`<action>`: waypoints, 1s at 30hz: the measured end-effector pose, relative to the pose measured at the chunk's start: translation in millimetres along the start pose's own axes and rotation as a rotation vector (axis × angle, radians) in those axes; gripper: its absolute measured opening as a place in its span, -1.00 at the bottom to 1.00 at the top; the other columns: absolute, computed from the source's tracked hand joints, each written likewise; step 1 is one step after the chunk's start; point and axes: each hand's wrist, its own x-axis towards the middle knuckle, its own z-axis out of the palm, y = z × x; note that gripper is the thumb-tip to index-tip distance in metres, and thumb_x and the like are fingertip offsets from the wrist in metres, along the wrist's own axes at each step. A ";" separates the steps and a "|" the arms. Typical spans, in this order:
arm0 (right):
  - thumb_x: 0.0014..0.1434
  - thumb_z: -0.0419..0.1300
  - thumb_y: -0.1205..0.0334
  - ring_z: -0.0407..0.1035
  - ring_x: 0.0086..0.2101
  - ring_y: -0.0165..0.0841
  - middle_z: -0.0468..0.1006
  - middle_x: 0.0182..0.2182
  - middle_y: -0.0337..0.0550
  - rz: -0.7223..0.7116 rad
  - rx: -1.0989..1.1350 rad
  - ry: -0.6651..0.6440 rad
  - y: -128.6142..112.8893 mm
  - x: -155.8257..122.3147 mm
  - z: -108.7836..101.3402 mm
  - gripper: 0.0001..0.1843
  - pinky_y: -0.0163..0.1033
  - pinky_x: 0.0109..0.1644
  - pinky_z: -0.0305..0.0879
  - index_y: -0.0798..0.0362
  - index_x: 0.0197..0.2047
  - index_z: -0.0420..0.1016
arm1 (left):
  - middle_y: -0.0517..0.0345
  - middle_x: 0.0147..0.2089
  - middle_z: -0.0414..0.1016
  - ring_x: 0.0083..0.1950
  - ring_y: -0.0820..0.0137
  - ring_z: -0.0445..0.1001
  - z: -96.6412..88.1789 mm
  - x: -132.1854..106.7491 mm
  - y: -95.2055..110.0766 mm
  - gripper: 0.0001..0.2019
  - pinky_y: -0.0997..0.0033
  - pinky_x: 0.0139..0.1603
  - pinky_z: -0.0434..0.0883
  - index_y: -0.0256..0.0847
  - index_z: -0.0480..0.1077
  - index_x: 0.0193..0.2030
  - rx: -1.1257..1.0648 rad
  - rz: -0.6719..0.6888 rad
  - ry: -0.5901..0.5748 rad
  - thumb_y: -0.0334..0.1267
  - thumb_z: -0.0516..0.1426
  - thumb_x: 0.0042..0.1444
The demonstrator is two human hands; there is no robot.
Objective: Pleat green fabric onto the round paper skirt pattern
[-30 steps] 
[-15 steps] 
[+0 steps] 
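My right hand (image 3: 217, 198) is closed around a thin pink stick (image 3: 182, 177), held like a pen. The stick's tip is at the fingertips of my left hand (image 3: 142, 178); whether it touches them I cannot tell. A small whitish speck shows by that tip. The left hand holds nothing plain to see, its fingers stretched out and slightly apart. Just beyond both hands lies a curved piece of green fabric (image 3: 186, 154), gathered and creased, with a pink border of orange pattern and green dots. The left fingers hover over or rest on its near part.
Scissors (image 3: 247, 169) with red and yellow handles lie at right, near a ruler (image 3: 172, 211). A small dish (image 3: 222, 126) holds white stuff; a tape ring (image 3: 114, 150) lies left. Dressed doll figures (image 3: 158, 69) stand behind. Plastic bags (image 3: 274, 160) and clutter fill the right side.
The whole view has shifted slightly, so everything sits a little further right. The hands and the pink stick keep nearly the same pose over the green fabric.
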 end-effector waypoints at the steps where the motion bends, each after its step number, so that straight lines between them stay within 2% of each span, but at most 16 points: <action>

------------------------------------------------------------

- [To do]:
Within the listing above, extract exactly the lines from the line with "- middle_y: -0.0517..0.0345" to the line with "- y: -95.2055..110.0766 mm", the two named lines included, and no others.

- [Answer box]:
  - middle_y: -0.0517..0.0345
  - middle_x: 0.0147..0.2089
  - middle_z: -0.0414..0.1016
  - ring_x: 0.0083..0.1950
  - ring_y: -0.0820..0.0137
  - ring_z: -0.0445..0.1001
  - z: -96.6412..88.1789 mm
  - x: -132.1854..106.7491 mm
  - y: -95.2055..110.0766 mm

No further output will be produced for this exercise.